§ **Your assignment**: Please write the following entries out once more, exactly.

§ **Records shown**:
········

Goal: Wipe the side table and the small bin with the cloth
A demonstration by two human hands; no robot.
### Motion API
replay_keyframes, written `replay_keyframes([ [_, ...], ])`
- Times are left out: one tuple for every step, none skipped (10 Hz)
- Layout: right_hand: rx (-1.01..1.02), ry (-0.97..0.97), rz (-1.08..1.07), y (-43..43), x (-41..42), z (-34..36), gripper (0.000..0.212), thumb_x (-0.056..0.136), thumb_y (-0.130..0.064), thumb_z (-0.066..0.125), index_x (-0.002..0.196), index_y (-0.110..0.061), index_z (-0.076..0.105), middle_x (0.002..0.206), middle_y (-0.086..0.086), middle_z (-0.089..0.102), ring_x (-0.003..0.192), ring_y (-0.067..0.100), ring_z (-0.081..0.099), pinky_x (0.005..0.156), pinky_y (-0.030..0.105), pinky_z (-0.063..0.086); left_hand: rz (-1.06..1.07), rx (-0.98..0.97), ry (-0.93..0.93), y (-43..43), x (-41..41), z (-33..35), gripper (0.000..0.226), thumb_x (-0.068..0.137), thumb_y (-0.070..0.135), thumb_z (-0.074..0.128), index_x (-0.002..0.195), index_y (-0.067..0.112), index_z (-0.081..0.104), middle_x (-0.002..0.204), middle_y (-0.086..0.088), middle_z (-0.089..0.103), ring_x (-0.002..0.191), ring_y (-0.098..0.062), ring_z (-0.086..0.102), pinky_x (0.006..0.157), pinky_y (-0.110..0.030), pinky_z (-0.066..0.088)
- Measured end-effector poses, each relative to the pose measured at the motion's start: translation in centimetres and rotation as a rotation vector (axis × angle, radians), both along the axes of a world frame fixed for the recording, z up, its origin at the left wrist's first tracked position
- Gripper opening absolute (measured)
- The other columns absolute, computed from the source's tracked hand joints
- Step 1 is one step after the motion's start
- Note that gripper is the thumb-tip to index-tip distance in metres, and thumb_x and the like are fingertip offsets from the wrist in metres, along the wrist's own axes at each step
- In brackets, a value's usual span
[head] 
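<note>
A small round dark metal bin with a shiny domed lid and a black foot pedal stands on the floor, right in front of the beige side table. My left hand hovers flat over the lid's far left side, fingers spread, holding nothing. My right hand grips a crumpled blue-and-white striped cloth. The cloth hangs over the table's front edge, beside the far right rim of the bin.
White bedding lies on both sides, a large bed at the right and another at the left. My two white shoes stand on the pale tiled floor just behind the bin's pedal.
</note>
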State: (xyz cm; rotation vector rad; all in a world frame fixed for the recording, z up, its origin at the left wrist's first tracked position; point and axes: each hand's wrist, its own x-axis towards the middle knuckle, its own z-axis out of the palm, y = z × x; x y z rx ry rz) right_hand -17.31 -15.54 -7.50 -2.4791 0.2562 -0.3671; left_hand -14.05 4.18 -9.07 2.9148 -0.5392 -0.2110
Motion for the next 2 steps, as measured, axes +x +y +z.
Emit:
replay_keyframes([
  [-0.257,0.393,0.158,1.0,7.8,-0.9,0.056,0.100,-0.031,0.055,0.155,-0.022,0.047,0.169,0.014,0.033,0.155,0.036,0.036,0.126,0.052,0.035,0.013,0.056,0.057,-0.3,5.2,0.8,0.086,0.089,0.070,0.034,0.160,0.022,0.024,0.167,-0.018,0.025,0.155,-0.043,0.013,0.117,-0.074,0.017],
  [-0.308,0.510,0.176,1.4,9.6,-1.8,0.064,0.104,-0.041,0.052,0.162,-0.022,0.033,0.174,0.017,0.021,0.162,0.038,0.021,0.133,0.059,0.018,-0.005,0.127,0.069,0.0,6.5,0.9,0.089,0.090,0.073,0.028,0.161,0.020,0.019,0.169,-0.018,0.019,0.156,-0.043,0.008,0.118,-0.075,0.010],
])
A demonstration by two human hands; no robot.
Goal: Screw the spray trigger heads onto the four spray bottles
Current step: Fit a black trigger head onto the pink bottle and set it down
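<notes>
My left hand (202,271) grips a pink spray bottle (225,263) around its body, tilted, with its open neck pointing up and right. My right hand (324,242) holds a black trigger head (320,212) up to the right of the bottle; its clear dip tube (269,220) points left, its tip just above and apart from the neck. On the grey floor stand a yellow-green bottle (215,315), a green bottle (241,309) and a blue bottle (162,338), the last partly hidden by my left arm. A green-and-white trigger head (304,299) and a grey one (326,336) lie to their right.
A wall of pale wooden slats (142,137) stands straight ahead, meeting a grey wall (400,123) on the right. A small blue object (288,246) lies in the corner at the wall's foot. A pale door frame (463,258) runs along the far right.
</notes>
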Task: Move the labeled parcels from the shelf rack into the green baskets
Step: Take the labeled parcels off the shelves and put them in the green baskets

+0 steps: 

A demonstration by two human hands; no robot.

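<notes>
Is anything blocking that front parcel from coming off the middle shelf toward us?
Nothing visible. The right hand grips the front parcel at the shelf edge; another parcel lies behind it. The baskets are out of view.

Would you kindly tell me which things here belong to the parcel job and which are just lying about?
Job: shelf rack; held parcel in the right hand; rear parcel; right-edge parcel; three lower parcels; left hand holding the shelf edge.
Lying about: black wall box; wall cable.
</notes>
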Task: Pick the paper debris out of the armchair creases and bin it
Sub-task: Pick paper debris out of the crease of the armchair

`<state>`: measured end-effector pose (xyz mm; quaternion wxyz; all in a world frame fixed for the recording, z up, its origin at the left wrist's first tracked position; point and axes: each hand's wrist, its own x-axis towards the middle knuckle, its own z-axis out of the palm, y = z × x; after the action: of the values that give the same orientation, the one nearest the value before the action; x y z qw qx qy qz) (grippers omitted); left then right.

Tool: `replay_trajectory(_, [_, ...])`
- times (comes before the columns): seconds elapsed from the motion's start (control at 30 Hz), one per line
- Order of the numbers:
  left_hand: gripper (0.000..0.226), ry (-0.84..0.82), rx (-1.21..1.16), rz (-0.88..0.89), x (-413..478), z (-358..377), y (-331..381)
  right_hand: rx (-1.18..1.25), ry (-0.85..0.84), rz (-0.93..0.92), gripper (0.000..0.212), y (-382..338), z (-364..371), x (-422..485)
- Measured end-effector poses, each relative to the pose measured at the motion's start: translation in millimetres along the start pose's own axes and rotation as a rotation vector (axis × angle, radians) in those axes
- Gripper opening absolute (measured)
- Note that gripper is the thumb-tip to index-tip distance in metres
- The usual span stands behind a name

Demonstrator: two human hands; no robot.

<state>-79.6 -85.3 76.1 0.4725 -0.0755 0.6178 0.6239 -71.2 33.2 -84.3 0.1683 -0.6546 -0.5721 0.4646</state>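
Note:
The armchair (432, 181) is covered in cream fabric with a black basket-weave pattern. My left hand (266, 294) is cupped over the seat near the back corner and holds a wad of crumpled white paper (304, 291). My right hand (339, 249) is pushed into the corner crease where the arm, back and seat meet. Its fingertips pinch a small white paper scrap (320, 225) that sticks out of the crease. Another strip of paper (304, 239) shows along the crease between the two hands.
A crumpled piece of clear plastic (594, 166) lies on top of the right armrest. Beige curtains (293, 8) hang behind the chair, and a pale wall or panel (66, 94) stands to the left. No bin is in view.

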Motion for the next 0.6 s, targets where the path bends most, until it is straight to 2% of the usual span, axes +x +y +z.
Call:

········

§ **Task answer**:
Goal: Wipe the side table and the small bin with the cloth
A demonstration by two human hands; no robot.
### Motion API
replay_keyframes, written `replay_keyframes([ [_, ...], ])`
- Times are left out: one tuple for every step, none skipped (10 Hz)
- Layout: right_hand: rx (-1.01..1.02), ry (-0.97..0.97), rz (-1.08..1.07), y (-43..43), x (-41..42), z (-34..36), gripper (0.000..0.212), thumb_x (-0.056..0.136), thumb_y (-0.130..0.064), thumb_z (-0.066..0.125), index_x (-0.002..0.196), index_y (-0.110..0.061), index_z (-0.076..0.105), middle_x (0.002..0.206), middle_y (-0.086..0.086), middle_z (-0.089..0.102), ring_x (-0.003..0.192), ring_y (-0.067..0.100), ring_z (-0.081..0.099), pinky_x (0.005..0.156), pinky_y (-0.030..0.105), pinky_z (-0.063..0.086); left_hand: rz (-1.06..1.07), rx (-0.98..0.97), ry (-0.93..0.93), y (-43..43), x (-41..41), z (-33..35), gripper (0.000..0.226), thumb_x (-0.068..0.137), thumb_y (-0.070..0.135), thumb_z (-0.074..0.128), index_x (-0.002..0.195), index_y (-0.067..0.112), index_z (-0.081..0.104), middle_x (-0.002..0.204), middle_y (-0.086..0.088), middle_z (-0.089..0.103), ring_x (-0.002..0.191), ring_y (-0.098..0.062), ring_z (-0.086..0.102), pinky_x (0.006..0.157), pinky_y (-0.110..0.030), pinky_z (-0.066..0.088)
- Measured end-effector poses, each relative to the pose measured at the motion's start: translation in centimetres and rotation as a rotation vector (axis × angle, radians), both along the axes of a world frame fixed for the recording, z up, its origin at the left wrist's first tracked position
- Gripper opening absolute (measured)
- The other columns absolute, computed from the source's tracked hand joints
- Step 1 is one step after the motion's start
- Note that gripper is the thumb-tip to index-tip distance in metres, and thumb_x and the like are fingertip offsets from the wrist in metres, along the wrist's own axes at each step
- In brackets, a value's usual span
[head] 
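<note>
A small round dark metal bin with a shiny domed lid and a black foot pedal stands on the floor, right in front of the beige side table. My left hand hovers flat over the lid's far left side, fingers spread, holding nothing. My right hand grips a crumpled blue-and-white striped cloth. The cloth hangs over the table's front edge, beside the far right rim of the bin.
White bedding lies on both sides, a large bed at the right and another at the left. My two white shoes stand on the pale tiled floor just behind the bin's pedal.
</note>
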State: (xyz cm; rotation vector rad; all in a world frame fixed for the recording, z up, its origin at the left wrist's first tracked position; point and axes: each hand's wrist, its own x-axis towards the middle knuckle, its own z-axis out of the palm, y = z × x; x y z rx ry rz) right_hand -17.31 -15.54 -7.50 -2.4791 0.2562 -0.3671; left_hand -14.05 4.18 -9.07 2.9148 -0.5392 -0.2110
Motion for the next 2 steps, as measured, axes +x +y +z.
Emit:
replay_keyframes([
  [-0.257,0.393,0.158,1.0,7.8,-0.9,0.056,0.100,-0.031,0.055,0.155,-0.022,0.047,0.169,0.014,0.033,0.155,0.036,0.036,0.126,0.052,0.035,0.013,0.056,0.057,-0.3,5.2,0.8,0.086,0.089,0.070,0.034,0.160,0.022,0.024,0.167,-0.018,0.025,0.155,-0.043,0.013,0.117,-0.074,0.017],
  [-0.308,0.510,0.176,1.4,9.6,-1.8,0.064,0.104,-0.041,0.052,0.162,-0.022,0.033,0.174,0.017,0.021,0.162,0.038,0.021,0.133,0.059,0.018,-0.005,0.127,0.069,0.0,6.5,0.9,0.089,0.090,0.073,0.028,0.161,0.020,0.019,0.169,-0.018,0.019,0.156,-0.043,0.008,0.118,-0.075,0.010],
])
A demonstration by two human hands; no robot.
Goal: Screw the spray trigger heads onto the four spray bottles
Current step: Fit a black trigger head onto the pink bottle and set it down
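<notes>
My left hand (202,271) grips a pink spray bottle (225,263) around its body, tilted, with its open neck pointing up and right. My right hand (324,242) holds a black trigger head (320,212) up to the right of the bottle; its clear dip tube (269,220) points left, its tip just above and apart from the neck. On the grey floor stand a yellow-green bottle (215,315), a green bottle (241,309) and a blue bottle (162,338), the last partly hidden by my left arm. A green-and-white trigger head (304,299) and a grey one (326,336) lie to their right.
A wall of pale wooden slats (142,137) stands straight ahead, meeting a grey wall (400,123) on the right. A small blue object (288,246) lies in the corner at the wall's foot. A pale door frame (463,258) runs along the far right.
</notes>
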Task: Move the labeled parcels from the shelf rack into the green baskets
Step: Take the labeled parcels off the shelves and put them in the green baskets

+0 steps: 

A demonstration by two human hands; no robot.

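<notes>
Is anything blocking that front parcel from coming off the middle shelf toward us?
Nothing visible. The right hand grips the front parcel at the shelf edge; another parcel lies behind it. The baskets are out of view.

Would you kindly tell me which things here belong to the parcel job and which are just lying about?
Job: shelf rack; held parcel in the right hand; rear parcel; right-edge parcel; three lower parcels; left hand holding the shelf edge.
Lying about: black wall box; wall cable.
</notes>
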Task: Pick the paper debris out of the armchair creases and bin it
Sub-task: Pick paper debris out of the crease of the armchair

`<state>`: measured end-effector pose (xyz mm; quaternion wxyz; all in a world frame fixed for the recording, z up, its origin at the left wrist's first tracked position; point and axes: each hand's wrist, its own x-axis towards the middle knuckle, its own z-axis out of the palm, y = z × x; after the action: of the values that give the same orientation, the one nearest the value before the action; x y z qw qx qy qz) (grippers omitted); left then right.

Tool: `replay_trajectory(_, [_, ...])`
- times (comes before the columns): seconds elapsed from the motion's start (control at 30 Hz), one per line
- Order of the numbers:
  left_hand: gripper (0.000..0.226), ry (-0.84..0.82), rx (-1.21..1.16), rz (-0.88..0.89), x (-413..478), z (-358..377), y (-331..381)
  right_hand: rx (-1.18..1.25), ry (-0.85..0.84), rz (-0.93..0.92), gripper (0.000..0.212), y (-382..338), z (-364..371), x (-422..485)
- Measured end-effector poses, each relative to the pose measured at the motion's start: translation in millimetres along the start pose's own axes and rotation as a rotation vector (axis × angle, radians) in those axes
- Gripper opening absolute (measured)
- Note that gripper is the thumb-tip to index-tip distance in metres
- The usual span stands behind a name

Demonstrator: two human hands; no robot.

<state>-79.6 -85.3 76.1 0.4725 -0.0755 0.6178 0.6239 -71.2 33.2 -84.3 0.1683 -0.6546 -0.5721 0.4646</state>
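Note:
The armchair (432, 181) is covered in cream fabric with a black basket-weave pattern. My left hand (266, 294) is cupped over the seat near the back corner and holds a wad of crumpled white paper (304, 291). My right hand (339, 249) is pushed into the corner crease where the arm, back and seat meet. Its fingertips pinch a small white paper scrap (320, 225) that sticks out of the crease. Another strip of paper (304, 239) shows along the crease between the two hands.
A crumpled piece of clear plastic (594, 166) lies on top of the right armrest. Beige curtains (293, 8) hang behind the chair, and a pale wall or panel (66, 94) stands to the left. No bin is in view.
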
Motion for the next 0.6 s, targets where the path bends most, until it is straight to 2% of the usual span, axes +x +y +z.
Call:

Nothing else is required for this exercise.